A cylindrical or columnar substrate;
The concavo-convex structure formed on the outer peripheral surface of the substrate;
With
The uneven structure is
A first concavo-convex structure formed in the first region;
A second concavo-convex structure formed in the second region;
An overlapping structure formed in an overlapping region between the first region and the second region by overlapping the first uneven structure and the second uneven structure;
Including the master.   The master according to claim 1, wherein a width of the overlapping region in the axial direction of the base material is 1 μm or less.   The master according to claim 1, wherein the first concavo-convex structure and the second concavo-convex structure have the same pattern shape.   A transfer product, wherein a reverse structure with respect to the concavo-convex structure formed on the outer peripheral surface of the master according to any one of claims 1 to 3 is formed on the surface.

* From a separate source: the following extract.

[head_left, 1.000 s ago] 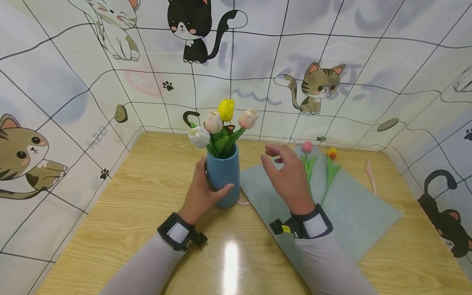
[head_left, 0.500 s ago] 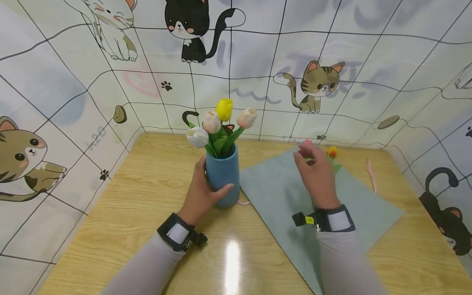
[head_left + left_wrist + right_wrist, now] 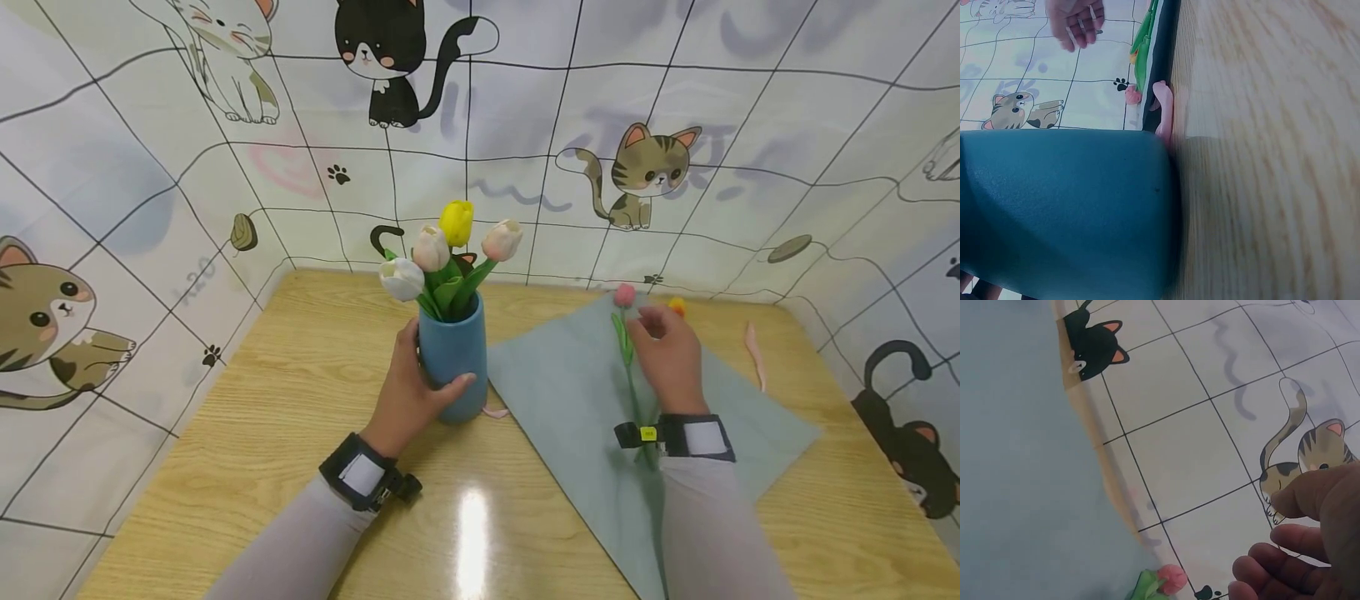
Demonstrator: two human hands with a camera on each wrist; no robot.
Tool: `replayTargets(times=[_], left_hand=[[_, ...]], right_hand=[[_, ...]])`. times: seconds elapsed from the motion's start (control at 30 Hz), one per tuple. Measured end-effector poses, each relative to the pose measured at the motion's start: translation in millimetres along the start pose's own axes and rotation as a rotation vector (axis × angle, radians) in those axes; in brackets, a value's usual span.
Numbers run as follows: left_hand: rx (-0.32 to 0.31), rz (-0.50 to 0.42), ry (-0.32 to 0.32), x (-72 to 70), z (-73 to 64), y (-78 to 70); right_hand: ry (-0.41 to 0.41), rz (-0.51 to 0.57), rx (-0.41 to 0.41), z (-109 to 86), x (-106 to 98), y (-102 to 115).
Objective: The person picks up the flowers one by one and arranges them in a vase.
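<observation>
Left hand (image 3: pixel 408 392) fingers wrapped round blue vase (image 3: pixel 453 357); right hand (image 3: pixel 669 354) fingers loosely curled, hovering over tulips (image 3: pixel 624 327) on mat (image 3: pixel 570 392), gripping nothing

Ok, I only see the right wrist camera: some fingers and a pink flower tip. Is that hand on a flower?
Observer: It's over one. In the head view the right hand covers the orange tulip; only the bloom peeks out. I can't see a grip.
Operator: What are the flowers lying on?
Observer: A grey-green mat, with the pink tulip just beside the hand.
Operator: And the other hand?
Observer: The left hand grips a blue vase with four tulips in it.
</observation>
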State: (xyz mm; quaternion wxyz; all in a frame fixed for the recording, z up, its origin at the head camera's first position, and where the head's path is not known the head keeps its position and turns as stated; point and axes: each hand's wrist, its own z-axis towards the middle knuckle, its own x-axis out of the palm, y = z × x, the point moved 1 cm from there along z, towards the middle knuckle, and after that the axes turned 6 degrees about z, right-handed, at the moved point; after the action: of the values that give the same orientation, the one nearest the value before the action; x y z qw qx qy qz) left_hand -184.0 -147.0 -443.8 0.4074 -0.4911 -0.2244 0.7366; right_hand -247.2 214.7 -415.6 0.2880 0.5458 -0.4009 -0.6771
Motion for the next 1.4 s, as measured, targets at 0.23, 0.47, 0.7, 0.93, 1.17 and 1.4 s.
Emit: replayTargets(times=[0.23,0.47,0.7,0.93,1.17,1.4], left_hand=[[-0.001,-0.002,-0.001,-0.3,0.3,-0.9],[-0.017,-0.016,0.001,-0.4,0.7,-1.5],[-0.017,0.002,-0.001,0.5,0.3,-1.1],[-0.024,0.013,0.007,0.7,0.1,-0.7],[-0.029,0.003,0.008,0.9,-0.7,-0.7],[-0.038,-0.008,0.01,0.8,-0.9,-1.3]], right_hand=[[0.126,-0.087,0.157,8.7,-1.1,-20.0],[0.233,-0.219,0.221,10.4,0.0,-27.3],[0.357,-0.359,0.234,11.0,-2.4,-33.0],[0.406,-0.415,0.179,6.4,-1.8,-38.2],[0.408,-0.468,0.165,4.3,0.7,-38.4],[0.389,-0.466,0.186,4.2,0.5,-37.9]])
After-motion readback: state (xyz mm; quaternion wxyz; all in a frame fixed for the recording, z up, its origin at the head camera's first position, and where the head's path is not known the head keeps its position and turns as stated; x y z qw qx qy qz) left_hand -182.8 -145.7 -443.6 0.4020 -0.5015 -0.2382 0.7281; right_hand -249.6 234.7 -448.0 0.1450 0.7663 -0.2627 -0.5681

Forming a first concavo-convex structure on the outer peripheral surface of a cylindrical or columnar substrate using a first laser beam, and forming a second concavo-convex structure using a second laser beam;
A step of superimposing the second concavo-convex structure on the end portion of the region where the first concavo-convex structure is formed using a second laser beam;
A method for manufacturing a master, including   The width in the axial direction of the base material of the region where the first concavo-convex structure and the second concavo-convex structure are superimposed is 5 of the irradiation interval of the second laser light in the axial direction of the base material. The method for producing a master according to claim 5, wherein the master disk is twice or less.   The master disc manufacturing method according to claim 5, further comprising a step of stopping the formation of the second concavo-convex structure based on a change in reflected light from the base material.   The master disk manufacturing method according to claim 7, wherein the formation of the second concavo-convex structure is stopped when the reflected light of the second laser light changes over the circumference of the base material for one round or more.   The method for manufacturing a master according to claim 7 or 8, wherein the change in the reflected light is a change in the intensity of the reflected light.   The distance between the irradiation position of the first laser light and the irradiation position of the second laser light is smaller than the distance at which the second concavo-convex structure is formed in the axial direction of the base material. The manufacturing method of the original disk as described in any one of -9. The method for manufacturing a master according to any one of claims 5 to 10, wherein a third concavo-convex structure is further formed on the outer peripheral surface of the base material using a third laser beam.